RECORDED DATA
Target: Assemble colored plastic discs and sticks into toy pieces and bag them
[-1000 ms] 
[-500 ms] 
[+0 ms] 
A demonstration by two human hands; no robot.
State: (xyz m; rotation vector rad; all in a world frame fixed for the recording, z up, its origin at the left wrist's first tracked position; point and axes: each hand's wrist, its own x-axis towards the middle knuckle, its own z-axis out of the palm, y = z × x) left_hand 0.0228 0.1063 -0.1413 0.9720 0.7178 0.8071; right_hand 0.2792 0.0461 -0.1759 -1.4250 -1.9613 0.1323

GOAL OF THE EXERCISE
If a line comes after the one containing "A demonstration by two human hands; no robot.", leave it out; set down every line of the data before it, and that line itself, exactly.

RESPONSE TO THIS TASK
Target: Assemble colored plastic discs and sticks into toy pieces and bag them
[-1000 ms] 
[-500 ms] 
[+0 ms] 
A demonstration by two human hands; no robot.

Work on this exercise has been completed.